Мальчишки рассказали про Мишу, я им в утешение рассказала про мою маму, в которую тоже во время грозы попала молния. Мама трое суток была черная и молчала, потом все прошло.
— Надо радоваться, что Миша жив остался, контузией отделался, — говорю, чтобы их успокоить. Но мальчишки безутешно молчат.
— В лагере все живы?!
— Люди все живы, — монотонно говорит Спец. — Одной курицы нет.
— Какой курицы?! Говорите же, в чем дело.
— Мы украли, убили, зажарили и съели одну жесткую курицу, — громко и раздельно говорит Ваня Заводчиков.
Я вспоминаю, что истерика — это когда человек сразу плачет и смеётся, и креплюсь изо всех сил. После паузы спрашиваю:
— И что же вам за это было?
— Много всего. Ворами назвали. Сказали, что наш отряд «перехваленный» и что нам уже больше никогда первого места не видать.
— Ворами вас правильно назвали, а кто же вы есть теперь такие? Я-то думала — не подведете… И всему отряду поделом, я сама буду голосовать за то, чтобы этот мой отряд никогда больше не получал первого места, раз никто не смог вас остановить.
— Никто не видел. Мы — ночью… Пусть нас одних накажут…
Глупые, злые дети — неужели им еды не хватает?! Я впервые по-настоящему рассердилась на них. Меня прорвало — я рассказала обо всём, что мы видели и слышали в Москве, про голодную блокаду Ленинграда. Потом замолчала — несоизмеримо, непонятно им всё. Руководство лагеря встретило меня возмущеньем:
— Доцацкались со своими любимчиками, — сказал старший вожатый, — тебе сто раз говорили о разумной требовательности.
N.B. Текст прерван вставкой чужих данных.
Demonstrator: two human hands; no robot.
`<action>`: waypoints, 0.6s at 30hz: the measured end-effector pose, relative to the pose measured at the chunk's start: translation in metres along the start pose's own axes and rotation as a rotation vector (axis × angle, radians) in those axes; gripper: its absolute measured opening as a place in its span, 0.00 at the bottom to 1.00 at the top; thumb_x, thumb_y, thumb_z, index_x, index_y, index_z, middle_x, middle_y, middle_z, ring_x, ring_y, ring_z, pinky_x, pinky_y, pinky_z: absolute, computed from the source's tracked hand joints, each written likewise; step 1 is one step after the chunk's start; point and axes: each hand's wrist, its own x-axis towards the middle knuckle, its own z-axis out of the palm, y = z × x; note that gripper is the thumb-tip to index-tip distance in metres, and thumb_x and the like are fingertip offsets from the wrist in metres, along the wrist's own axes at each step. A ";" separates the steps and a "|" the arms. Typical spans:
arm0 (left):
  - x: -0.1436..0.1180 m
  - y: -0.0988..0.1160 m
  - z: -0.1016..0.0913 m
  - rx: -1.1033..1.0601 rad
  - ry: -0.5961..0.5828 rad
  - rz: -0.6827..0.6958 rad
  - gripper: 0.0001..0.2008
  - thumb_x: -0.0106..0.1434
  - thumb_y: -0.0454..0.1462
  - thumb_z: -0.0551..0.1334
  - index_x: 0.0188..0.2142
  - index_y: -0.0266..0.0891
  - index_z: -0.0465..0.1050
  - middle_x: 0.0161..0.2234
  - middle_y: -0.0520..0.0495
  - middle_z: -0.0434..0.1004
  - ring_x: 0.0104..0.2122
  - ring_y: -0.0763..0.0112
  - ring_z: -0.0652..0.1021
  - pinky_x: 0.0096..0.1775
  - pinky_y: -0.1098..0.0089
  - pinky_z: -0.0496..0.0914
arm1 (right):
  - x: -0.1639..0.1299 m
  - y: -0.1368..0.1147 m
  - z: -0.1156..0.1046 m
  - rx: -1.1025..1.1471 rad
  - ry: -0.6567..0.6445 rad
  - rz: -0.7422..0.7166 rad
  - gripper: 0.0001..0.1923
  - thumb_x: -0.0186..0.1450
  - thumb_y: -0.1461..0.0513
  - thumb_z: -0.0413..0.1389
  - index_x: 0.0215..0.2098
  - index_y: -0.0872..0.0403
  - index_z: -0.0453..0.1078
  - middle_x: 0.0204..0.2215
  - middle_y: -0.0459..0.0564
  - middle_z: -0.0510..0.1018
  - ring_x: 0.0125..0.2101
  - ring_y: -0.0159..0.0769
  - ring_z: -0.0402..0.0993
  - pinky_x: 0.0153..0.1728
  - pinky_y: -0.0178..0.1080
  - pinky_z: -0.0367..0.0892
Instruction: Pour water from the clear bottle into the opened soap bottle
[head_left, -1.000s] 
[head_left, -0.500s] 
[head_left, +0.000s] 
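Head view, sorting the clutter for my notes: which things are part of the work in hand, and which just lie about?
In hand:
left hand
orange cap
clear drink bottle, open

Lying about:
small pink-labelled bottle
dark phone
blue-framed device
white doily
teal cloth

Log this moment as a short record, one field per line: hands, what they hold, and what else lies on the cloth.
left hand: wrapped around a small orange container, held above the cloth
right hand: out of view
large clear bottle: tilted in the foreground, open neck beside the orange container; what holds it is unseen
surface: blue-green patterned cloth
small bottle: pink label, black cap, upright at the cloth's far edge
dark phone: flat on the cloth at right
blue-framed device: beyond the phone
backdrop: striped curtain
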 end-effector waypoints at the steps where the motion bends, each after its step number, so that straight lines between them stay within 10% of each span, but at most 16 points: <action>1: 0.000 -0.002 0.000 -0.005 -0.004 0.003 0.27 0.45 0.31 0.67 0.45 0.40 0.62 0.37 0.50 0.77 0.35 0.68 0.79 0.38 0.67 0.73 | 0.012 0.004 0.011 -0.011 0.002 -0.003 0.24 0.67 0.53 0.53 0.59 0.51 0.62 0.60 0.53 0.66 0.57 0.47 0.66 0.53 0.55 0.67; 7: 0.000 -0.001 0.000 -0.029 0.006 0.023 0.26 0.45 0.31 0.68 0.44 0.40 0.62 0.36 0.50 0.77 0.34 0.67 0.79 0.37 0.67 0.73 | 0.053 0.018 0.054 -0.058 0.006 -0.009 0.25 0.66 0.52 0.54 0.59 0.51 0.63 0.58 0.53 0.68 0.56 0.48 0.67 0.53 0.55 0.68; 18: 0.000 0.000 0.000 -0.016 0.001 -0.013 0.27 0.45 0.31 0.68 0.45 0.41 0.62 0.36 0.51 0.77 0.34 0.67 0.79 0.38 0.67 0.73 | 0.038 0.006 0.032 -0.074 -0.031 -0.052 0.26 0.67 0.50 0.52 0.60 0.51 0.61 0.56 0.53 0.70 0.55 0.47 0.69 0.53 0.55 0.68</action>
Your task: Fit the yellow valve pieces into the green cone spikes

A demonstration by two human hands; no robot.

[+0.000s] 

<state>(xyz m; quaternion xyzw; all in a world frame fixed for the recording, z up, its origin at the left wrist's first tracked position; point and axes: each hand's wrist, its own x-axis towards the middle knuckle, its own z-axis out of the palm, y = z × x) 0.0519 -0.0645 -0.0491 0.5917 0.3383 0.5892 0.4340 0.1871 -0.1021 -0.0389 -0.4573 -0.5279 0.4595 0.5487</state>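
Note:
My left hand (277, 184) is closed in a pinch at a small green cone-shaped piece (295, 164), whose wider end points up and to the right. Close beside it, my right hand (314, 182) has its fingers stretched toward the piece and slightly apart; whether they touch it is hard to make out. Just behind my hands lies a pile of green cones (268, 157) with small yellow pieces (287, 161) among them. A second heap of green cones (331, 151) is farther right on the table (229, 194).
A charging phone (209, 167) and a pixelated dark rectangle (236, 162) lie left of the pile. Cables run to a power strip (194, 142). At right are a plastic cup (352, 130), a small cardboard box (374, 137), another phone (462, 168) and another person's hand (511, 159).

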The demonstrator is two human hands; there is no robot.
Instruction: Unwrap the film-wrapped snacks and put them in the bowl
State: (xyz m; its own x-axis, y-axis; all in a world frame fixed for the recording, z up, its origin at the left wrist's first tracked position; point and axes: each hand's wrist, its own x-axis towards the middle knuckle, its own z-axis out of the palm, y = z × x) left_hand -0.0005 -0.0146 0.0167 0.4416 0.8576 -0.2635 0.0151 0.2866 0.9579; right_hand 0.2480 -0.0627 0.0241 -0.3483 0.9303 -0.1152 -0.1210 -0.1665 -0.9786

— Надеюсь, сделаешь выводы? — спросила Тося.
— Надеюсь, сделаю.
Несколько дней я просто не могла смотреть на своих мальчишек, и они держались от меня в стороне. Я слышала, Спец сказал:
— Нине что, она за первое место переживает, а нам каково?
— Вам худо, и это единственное хорошее, что в вас есть, — изрекла я. Они не поняли. Скоро я помирилась с ними. Второй раз я возвращалась из пекла войны в нашу мирную и почти благополучную жизнь, мне было стыдно перед собой, история с курицей казалась неприятным пустяком и были минуты, когда я была ужасно одинока.